Starting at the top of the listing, extract every line up to and including the one with "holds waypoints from". Pictures stay out of the copy.
══════════════════════════════
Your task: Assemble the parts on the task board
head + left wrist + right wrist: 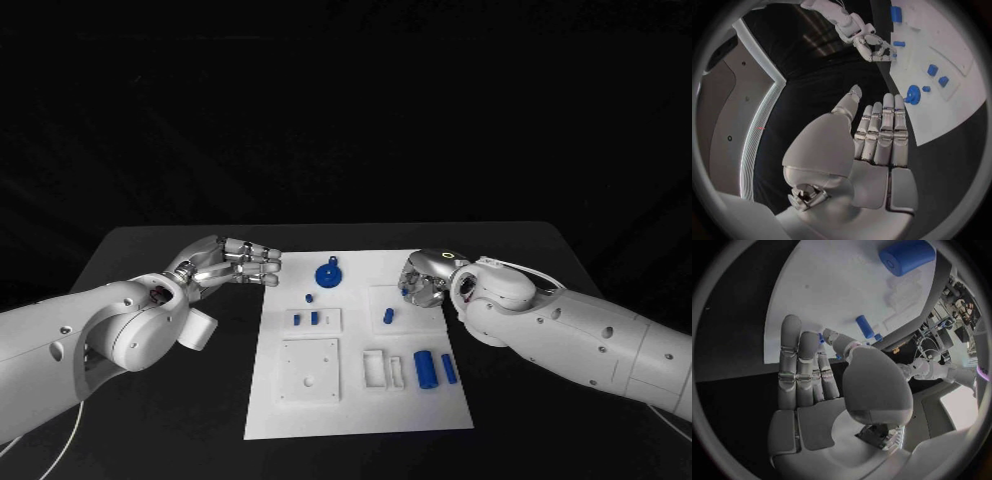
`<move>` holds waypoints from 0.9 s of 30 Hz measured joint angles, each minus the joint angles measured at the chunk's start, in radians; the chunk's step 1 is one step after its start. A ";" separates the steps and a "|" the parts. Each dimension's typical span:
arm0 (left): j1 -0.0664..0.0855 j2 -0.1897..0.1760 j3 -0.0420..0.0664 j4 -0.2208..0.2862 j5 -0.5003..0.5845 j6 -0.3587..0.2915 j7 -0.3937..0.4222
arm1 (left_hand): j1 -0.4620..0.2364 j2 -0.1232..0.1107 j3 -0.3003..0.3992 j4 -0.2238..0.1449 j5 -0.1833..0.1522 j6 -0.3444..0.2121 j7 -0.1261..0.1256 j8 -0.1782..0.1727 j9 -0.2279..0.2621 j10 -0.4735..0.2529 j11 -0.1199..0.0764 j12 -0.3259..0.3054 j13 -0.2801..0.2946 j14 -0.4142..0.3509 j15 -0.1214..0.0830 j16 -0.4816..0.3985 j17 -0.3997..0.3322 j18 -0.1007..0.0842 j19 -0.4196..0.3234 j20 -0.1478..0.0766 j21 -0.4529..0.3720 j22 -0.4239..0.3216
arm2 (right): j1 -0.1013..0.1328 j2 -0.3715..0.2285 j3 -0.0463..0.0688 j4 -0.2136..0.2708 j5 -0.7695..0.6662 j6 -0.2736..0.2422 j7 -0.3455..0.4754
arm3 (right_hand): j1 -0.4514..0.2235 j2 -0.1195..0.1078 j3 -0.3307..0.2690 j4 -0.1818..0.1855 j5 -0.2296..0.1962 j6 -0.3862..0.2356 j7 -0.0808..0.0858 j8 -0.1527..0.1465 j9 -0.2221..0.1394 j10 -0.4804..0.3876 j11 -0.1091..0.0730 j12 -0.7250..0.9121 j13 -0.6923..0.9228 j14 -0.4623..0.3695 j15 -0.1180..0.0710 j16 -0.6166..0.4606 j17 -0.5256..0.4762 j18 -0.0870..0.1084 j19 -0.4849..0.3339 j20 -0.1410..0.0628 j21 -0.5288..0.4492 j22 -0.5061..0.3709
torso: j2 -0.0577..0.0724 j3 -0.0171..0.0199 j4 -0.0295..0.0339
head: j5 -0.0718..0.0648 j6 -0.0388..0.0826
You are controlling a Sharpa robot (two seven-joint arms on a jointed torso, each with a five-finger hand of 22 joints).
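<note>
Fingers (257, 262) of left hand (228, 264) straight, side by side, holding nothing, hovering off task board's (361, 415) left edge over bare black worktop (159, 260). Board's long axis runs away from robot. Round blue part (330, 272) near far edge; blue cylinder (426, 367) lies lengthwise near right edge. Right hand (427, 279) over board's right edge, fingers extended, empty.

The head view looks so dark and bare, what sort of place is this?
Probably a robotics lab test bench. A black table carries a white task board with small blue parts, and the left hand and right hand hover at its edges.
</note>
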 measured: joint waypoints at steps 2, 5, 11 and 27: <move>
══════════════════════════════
Task response —
Your task: Assemble the parts on the task board
head + left wrist + right wrist: 
`<move>` holds waypoints from 0.9 s of 30 Hz measured joint angles, each minus the joint angles measured at the chunk's start, in radians; the chunk's step 1 is one step after its start. A ";" separates the steps and a "|" the parts. Each dimension's typical span:

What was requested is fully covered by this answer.